Once the pictures are removed, reproduce what is left of the data below exactly.
--------------------------------------------------
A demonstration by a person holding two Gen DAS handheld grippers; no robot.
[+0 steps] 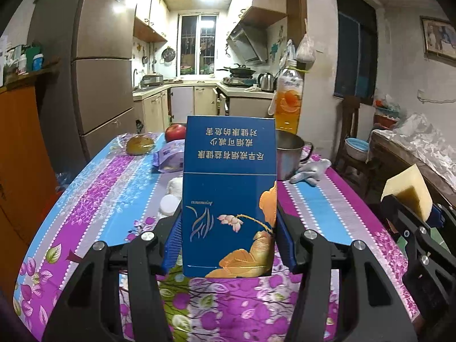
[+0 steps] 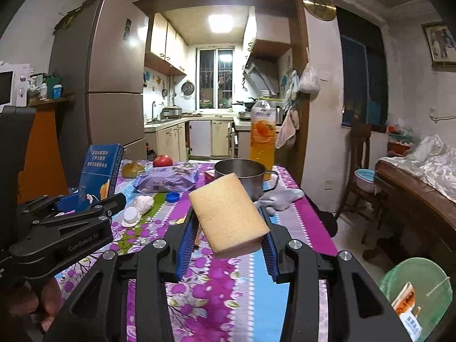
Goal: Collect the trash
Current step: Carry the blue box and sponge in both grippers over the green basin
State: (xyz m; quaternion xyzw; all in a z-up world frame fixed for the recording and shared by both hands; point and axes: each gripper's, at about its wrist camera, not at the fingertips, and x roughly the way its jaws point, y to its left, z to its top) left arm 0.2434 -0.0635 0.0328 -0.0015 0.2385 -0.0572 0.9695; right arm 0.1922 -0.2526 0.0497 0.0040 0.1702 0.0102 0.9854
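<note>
My left gripper (image 1: 228, 228) is shut on a blue cigarette box (image 1: 229, 196), held upside down above the table; the box also shows in the right wrist view (image 2: 101, 173). My right gripper (image 2: 228, 239) is shut on a yellow sponge (image 2: 229, 213), tilted, above the table; the sponge also shows at the right edge of the left wrist view (image 1: 407, 193). A green bin (image 2: 416, 293) with a liner and a small carton inside sits on the floor at lower right of the right wrist view.
The floral tablecloth (image 2: 228, 285) carries a metal mug (image 2: 242, 176), an orange drink bottle (image 2: 262, 131), a purple snack pack (image 2: 168, 182), an apple (image 2: 163, 160), a bun (image 2: 132, 169), a blue cap (image 2: 172, 197), a white cap (image 2: 131, 216) and a grey glove (image 2: 280, 196). A wooden chair (image 2: 359, 171) stands to the right.
</note>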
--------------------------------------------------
### Response
A demonstration by a person holding two Gen DAS handheld grippers; no robot.
[+0 steps] 
[+0 steps] 
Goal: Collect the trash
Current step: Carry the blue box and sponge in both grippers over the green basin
State: (xyz m; quaternion xyzw; all in a z-up world frame fixed for the recording and shared by both hands; point and axes: each gripper's, at about its wrist camera, not at the fingertips, and x roughly the way its jaws point, y to its left, z to its top) left arm 0.2434 -0.0635 0.0328 -0.0015 0.2385 -0.0572 0.9695; right arm 0.1922 -0.2526 0.0497 0.0040 0.1702 0.0102 0.9854
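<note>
My left gripper (image 1: 228, 228) is shut on a blue cigarette box (image 1: 229, 196), held upside down above the table; the box also shows in the right wrist view (image 2: 101, 173). My right gripper (image 2: 228, 239) is shut on a yellow sponge (image 2: 229, 213), tilted, above the table; the sponge also shows at the right edge of the left wrist view (image 1: 407, 193). A green bin (image 2: 416, 293) with a liner and a small carton inside sits on the floor at lower right of the right wrist view.
The floral tablecloth (image 2: 228, 285) carries a metal mug (image 2: 242, 176), an orange drink bottle (image 2: 262, 131), a purple snack pack (image 2: 168, 182), an apple (image 2: 163, 160), a bun (image 2: 132, 169), a blue cap (image 2: 172, 197), a white cap (image 2: 131, 216) and a grey glove (image 2: 280, 196). A wooden chair (image 2: 359, 171) stands to the right.
</note>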

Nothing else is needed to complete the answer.